* Exercise
The printed result should hold only the lines from the opening of the data through the line bearing "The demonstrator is", exactly as given and without pictures.

* Data extracts
# # #
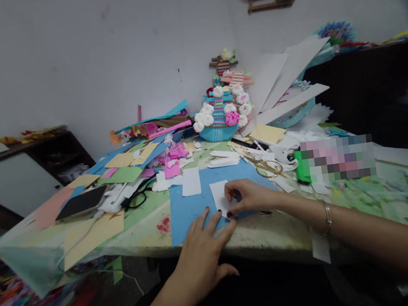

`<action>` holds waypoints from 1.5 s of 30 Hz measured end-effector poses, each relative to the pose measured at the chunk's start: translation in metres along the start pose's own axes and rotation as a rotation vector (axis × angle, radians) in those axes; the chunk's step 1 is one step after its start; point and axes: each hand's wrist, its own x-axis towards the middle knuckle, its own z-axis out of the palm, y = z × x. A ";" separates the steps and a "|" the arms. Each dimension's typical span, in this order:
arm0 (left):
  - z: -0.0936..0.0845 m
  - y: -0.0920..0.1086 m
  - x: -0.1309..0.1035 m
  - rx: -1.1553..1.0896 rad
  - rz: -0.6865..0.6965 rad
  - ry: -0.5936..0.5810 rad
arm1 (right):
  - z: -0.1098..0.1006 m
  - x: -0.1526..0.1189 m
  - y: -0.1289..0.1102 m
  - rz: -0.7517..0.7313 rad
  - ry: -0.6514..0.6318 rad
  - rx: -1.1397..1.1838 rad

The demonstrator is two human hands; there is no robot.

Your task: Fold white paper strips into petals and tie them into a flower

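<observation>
A small white paper (pixel 218 193) lies on a blue sheet (pixel 183 221) near the table's front edge. My right hand (pixel 245 196) is over the paper's right side, its thumb and index finger curled close together at the lower part; whether they grip the paper I cannot make out. My left hand (pixel 206 245) rests with fingers spread on the blue sheet's front edge, its fingertips close to the paper's lower end. Another white piece (pixel 190 181) lies to the left on the sheet. Folded white strips (pixel 223 158) are just behind.
Scissors (pixel 269 167) and a green object (pixel 302 167) lie to the right. A dark phone (pixel 82 203), glasses (pixel 137 200) and coloured papers are at the left. Behind stands a blue craft piece with paper flowers (pixel 219 116). Long white strips (pixel 295 103) lean at the back right.
</observation>
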 end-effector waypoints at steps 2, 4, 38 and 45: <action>0.000 0.000 0.000 0.001 -0.003 0.004 | 0.004 0.006 -0.006 0.004 -0.043 -0.077; 0.001 0.001 0.000 -0.002 -0.005 0.007 | 0.007 0.012 -0.011 0.003 -0.070 -0.148; 0.002 0.000 0.001 0.020 0.028 0.005 | 0.016 0.045 0.024 0.012 0.237 -0.229; -0.008 -0.014 0.000 -0.061 0.113 -0.009 | 0.005 0.046 0.029 0.010 0.175 -0.088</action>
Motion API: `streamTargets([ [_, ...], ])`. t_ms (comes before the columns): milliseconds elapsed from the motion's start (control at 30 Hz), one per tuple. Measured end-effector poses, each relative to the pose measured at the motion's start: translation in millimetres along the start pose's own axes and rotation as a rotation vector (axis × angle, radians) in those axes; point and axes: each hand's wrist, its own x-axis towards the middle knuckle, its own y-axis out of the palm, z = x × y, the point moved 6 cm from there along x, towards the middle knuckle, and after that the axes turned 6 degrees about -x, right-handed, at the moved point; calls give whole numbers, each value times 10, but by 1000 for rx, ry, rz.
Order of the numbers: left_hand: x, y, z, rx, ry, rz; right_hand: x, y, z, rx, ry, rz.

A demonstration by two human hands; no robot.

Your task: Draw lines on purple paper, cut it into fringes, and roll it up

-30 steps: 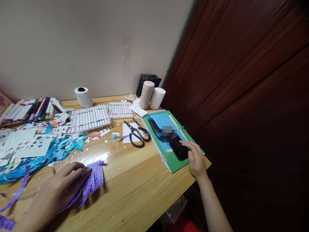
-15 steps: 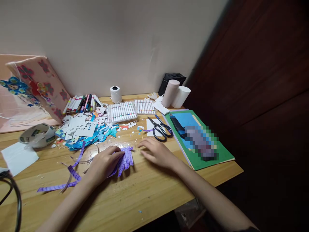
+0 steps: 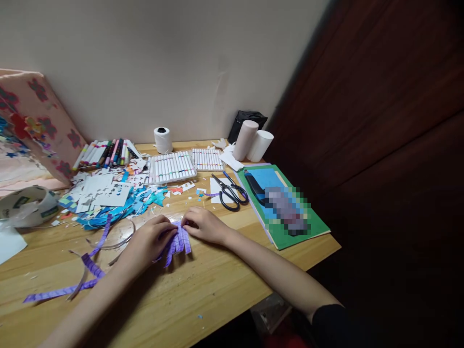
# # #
* Output of the task
`<action>` holds waypoints from 1.5 s of 30 Hz measured end-effector poses, each relative to the pose measured at the chunk's start: translation in metres along the start pose's own axes and rotation as a rotation vector (axis × angle, radians) in those axes; the chunk's step 1 is one step after its start; point and axes: each hand's wrist, its own x-axis towards the middle knuckle, its own z-axis out of the palm, y = z × x. A ";" separates the steps and a "|" the arms. Each dimension's typical span, in this order:
arm0 (left):
  - z: -0.0936..0.0845 m
  - y: -0.0920..0.1086 m
  - x: -0.1309..0.1035 m
  - rx: -1.1553..1.0896 rad
  - rz: -0.6865..0.6965 rad
  - ry: -0.5936..0.5810 rad
arm1 (right):
  - z: -0.1098..0.1006 m
  - x: -0.1526..0.1189 m
  - y: -0.1289..0.1102 m
  - rz: -0.7517..0.7313 rad
  - ry: -0.6514..0.6318 rad
  - rx: -1.1397..1.1838 rad

The demonstrator is two human hands; there is no robot.

Nothing else is needed to complete the exercise.